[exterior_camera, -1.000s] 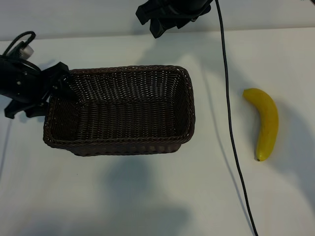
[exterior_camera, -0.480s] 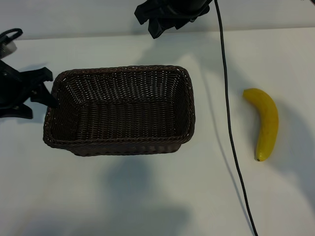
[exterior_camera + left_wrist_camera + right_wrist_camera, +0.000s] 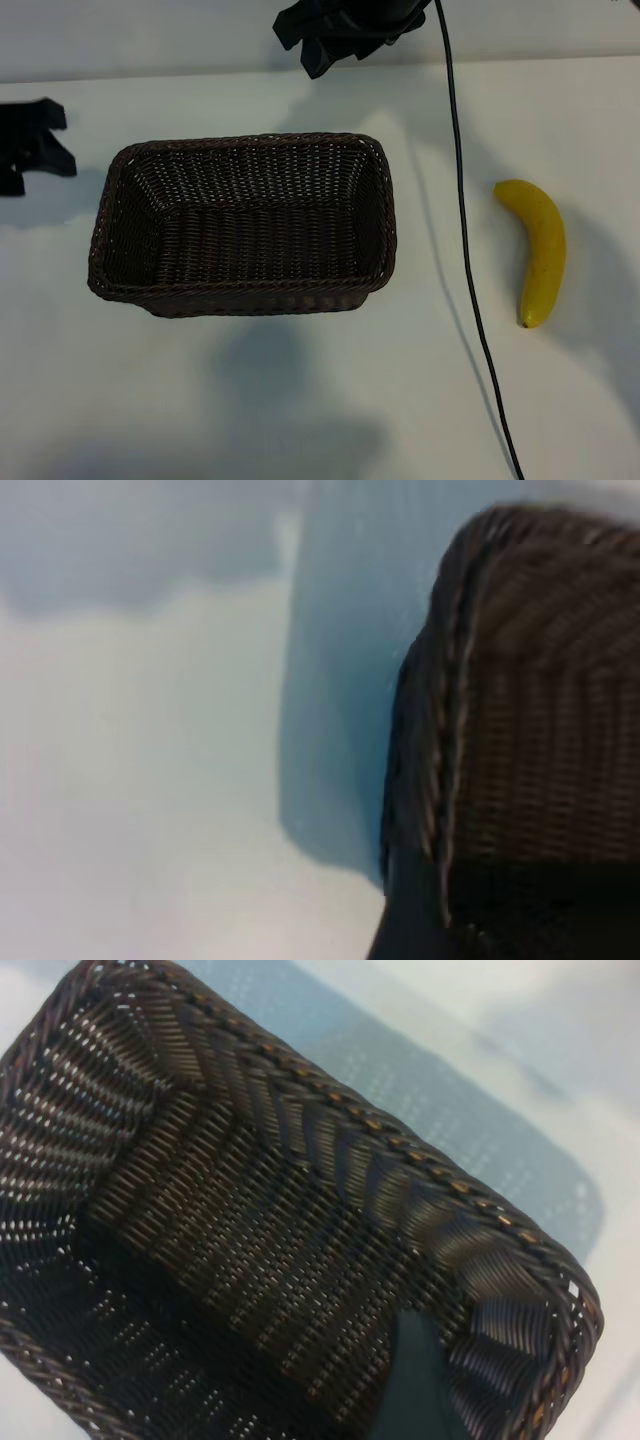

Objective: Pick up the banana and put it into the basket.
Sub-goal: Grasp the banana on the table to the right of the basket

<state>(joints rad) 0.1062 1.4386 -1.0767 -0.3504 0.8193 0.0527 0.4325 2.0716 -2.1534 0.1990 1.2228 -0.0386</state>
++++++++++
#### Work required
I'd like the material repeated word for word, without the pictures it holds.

#### Exercise response
[exterior_camera, -1.000s] 
[exterior_camera, -0.480s] 
[exterior_camera + left_wrist_camera + right_wrist_camera, +0.000s] 

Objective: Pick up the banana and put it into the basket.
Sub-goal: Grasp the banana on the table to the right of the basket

<state>(joints rad) 0.1062 1.4386 -1.0767 -0.3504 0.8193 0.0527 0.4325 2.0716 -2.1534 0.1990 1.2228 -0.0386</state>

The output contains nothing more.